I hope someday all the food we eat is ‘Organic Food’. I believe a healthy diet of ‘Organic Foods’ represents the best food choices available to us. It is also a sustainable form of agriculture that will allow us to continue farming for generations to come. With the high standards set by the National Organic Program, NOP, we can count on foods labeled as ‘Organic’ to be what they should be. Eating ‘Organic Foods’ does not guarantee a healthy diet—we still need to make the proper food choices daily to take the best care of ourselves. After all, there is such a thing as too many organic cookies and organic potato chips!

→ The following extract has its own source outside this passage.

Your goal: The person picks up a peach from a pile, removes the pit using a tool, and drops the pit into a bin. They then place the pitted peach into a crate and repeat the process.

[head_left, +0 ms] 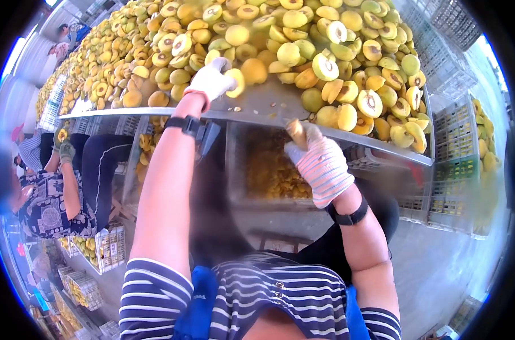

Here at LifeSource Natural Foods, we see ourselves as gatekeepers, only letting high quality ‘Natural Foods’ occupy our shelves. It is our job to read the labels carefully, know the ins and outs of the many food attribute issues, know the preservatives listed, know the manufacturers, know the products and provide a selection of products you can trust as high quality ‘Natural’ and ‘Organic’ foods. On our shelves you will find a range of quality of the foods, supplements and other products we sell— from good, to better, to best. We offer this range because we want to give you price options as well as offering an abundant selection. Our staff wants to help you understand your choices and make the best decisions, so please ask them all your questions. We pride ourselves on the high standards we have for our products. We like to think you can leave the label reading to us—and just enjoy shopping for delicious and healthy foods.